> [Input records]
▬▬▬▬▬▬
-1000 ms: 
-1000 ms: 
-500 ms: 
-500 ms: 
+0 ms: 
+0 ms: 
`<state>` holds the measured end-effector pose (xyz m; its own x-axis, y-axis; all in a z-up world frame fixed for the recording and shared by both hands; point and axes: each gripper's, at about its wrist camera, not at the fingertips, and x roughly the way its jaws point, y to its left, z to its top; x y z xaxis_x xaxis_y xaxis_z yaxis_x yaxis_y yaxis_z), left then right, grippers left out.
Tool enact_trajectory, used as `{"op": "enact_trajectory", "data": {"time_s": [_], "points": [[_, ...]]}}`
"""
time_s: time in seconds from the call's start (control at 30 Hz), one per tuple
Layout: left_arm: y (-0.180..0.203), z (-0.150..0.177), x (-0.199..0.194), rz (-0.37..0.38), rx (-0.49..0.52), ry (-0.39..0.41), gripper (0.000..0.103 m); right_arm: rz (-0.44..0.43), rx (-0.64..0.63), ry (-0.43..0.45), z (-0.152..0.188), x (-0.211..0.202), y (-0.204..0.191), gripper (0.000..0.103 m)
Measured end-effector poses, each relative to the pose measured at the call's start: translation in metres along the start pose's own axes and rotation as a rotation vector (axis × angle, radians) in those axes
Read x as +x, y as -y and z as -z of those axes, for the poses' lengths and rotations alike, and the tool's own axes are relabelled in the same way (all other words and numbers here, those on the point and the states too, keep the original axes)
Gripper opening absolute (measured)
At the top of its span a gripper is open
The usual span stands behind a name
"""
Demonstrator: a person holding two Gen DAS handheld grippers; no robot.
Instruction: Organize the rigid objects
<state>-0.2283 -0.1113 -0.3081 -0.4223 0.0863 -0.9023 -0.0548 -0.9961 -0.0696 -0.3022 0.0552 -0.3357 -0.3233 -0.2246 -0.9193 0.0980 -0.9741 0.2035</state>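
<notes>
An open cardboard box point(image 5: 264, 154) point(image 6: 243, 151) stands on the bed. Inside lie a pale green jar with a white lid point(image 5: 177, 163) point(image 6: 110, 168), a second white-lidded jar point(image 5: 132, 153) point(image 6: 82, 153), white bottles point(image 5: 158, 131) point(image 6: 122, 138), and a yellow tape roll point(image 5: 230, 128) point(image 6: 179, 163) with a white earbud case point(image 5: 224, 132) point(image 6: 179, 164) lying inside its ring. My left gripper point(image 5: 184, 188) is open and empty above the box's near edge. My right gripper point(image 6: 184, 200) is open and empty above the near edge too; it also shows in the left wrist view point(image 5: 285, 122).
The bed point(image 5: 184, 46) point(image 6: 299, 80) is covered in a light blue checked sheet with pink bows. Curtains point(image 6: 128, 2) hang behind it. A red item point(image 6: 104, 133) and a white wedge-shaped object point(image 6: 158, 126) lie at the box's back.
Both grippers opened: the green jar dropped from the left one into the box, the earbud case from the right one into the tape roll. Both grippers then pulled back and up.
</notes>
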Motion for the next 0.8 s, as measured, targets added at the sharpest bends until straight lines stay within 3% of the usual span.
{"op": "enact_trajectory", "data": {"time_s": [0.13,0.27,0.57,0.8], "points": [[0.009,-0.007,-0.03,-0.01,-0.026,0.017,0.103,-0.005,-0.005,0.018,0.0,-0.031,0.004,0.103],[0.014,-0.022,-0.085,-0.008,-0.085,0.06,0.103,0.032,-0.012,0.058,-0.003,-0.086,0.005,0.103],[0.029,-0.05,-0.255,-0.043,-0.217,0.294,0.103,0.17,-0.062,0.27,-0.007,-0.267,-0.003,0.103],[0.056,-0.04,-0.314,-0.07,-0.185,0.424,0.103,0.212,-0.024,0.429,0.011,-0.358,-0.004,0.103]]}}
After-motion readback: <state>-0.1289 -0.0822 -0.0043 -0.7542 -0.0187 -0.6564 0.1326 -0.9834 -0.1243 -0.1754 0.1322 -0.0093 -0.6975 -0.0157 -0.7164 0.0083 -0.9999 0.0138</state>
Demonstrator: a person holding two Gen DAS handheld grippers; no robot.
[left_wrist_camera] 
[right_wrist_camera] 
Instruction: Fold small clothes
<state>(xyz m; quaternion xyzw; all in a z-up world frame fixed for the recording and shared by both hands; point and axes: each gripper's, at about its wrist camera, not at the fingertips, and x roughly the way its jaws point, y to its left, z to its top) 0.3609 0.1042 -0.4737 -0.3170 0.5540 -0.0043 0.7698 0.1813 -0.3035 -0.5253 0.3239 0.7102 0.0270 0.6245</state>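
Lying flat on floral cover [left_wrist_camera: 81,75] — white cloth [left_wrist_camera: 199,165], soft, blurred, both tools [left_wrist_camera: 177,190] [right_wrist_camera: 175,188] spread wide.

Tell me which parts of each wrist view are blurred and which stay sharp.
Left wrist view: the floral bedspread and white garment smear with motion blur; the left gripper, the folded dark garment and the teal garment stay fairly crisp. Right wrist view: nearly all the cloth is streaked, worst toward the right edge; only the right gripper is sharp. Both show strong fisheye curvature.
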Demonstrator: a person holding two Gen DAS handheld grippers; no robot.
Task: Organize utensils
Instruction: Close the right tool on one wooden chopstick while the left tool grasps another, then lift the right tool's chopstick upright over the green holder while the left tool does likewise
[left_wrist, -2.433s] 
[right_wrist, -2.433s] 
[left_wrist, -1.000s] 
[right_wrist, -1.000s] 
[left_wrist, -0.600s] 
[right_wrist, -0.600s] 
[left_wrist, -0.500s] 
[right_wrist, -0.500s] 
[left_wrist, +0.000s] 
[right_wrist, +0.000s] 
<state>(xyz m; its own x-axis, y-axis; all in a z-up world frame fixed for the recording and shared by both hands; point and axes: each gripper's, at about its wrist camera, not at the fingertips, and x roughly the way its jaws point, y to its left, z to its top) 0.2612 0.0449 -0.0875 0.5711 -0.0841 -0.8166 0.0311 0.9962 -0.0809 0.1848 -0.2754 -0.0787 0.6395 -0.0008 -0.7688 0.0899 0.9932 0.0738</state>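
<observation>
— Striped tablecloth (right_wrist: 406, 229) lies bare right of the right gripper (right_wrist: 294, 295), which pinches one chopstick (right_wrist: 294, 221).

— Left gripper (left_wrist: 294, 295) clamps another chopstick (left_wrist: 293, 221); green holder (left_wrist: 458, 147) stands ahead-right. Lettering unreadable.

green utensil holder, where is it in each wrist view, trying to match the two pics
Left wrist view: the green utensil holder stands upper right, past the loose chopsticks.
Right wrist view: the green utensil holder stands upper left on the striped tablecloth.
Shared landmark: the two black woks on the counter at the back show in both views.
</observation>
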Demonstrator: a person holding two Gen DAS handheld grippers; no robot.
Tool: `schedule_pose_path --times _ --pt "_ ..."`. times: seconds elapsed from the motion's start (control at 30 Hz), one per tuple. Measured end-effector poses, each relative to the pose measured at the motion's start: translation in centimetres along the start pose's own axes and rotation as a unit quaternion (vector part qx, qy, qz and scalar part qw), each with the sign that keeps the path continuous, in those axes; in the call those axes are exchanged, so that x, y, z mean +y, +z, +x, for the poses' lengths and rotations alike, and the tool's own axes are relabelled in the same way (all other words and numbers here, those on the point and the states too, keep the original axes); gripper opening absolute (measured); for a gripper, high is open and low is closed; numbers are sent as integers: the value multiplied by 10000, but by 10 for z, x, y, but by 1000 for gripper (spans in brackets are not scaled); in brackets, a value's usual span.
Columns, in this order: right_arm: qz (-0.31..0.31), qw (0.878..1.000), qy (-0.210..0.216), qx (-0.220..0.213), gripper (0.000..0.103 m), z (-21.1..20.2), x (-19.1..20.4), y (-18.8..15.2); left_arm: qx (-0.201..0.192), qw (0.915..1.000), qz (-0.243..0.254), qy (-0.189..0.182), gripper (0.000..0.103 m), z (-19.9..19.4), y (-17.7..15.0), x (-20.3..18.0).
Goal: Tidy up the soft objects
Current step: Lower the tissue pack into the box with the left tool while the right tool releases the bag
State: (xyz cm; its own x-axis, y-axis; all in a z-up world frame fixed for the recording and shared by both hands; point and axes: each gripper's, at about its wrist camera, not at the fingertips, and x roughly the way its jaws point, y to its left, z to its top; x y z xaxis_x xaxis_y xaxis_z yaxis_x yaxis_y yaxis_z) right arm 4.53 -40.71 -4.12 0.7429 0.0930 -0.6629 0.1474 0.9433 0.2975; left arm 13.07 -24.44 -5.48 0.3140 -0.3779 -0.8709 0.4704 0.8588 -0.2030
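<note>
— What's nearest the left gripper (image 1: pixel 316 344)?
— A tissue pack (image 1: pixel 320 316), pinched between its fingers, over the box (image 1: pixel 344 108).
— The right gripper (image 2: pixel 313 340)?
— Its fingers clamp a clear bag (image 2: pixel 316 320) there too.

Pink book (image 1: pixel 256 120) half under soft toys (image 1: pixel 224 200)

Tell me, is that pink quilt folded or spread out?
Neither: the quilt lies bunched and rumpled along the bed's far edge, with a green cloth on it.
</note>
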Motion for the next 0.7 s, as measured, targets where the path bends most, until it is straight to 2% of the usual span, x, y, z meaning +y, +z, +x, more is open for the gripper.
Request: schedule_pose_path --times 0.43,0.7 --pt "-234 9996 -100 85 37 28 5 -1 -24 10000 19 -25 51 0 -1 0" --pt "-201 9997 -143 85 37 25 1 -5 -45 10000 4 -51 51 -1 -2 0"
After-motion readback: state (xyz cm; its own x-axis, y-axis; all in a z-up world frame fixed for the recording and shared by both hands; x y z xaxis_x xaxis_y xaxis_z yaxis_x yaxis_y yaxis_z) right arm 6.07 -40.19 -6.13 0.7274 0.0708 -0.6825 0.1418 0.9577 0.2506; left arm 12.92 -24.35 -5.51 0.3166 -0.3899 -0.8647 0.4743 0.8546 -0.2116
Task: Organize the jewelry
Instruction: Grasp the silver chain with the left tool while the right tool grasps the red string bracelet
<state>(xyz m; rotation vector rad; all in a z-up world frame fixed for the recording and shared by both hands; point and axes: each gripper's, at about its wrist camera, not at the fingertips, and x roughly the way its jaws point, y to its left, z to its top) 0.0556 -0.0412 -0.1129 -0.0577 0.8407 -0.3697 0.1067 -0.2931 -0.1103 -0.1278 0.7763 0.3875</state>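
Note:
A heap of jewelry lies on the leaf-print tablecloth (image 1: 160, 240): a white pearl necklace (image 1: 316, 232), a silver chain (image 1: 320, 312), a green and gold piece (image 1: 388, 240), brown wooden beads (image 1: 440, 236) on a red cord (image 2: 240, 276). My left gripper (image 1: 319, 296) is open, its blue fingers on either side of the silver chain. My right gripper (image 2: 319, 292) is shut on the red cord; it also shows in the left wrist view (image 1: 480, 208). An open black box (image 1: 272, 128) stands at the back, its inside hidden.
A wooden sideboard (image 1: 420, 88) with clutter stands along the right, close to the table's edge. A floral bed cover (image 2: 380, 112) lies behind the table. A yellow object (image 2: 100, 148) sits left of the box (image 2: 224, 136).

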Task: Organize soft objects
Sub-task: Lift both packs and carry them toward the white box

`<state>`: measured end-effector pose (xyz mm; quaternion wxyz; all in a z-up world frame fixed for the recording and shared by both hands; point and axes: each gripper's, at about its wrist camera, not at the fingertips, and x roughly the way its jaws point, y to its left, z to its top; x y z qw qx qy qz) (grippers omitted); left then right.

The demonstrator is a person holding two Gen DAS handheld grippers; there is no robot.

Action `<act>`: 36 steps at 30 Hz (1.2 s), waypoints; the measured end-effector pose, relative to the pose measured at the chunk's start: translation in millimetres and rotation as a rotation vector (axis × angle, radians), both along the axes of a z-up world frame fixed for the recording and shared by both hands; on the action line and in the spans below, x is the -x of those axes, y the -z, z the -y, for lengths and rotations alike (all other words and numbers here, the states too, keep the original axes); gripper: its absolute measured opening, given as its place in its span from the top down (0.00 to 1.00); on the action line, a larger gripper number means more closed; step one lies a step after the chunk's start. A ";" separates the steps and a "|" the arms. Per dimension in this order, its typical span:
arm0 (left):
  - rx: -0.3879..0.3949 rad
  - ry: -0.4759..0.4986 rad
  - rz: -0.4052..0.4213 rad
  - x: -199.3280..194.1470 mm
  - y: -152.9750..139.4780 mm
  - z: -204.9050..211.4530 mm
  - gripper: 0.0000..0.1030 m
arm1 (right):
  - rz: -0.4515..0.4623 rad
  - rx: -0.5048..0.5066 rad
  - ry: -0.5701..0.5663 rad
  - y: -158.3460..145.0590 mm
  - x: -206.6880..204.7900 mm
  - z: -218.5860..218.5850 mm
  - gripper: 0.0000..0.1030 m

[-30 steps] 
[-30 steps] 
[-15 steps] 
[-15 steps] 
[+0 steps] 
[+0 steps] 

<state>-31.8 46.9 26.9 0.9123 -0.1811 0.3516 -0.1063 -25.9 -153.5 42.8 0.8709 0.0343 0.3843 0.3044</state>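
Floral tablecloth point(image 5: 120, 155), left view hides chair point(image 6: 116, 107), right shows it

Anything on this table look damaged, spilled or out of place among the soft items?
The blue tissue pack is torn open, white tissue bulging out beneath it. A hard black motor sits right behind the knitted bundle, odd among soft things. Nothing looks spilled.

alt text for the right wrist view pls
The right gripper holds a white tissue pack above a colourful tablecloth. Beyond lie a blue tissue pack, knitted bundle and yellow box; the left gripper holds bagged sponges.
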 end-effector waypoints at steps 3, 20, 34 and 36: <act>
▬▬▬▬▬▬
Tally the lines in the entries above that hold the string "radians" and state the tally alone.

> [Response] 2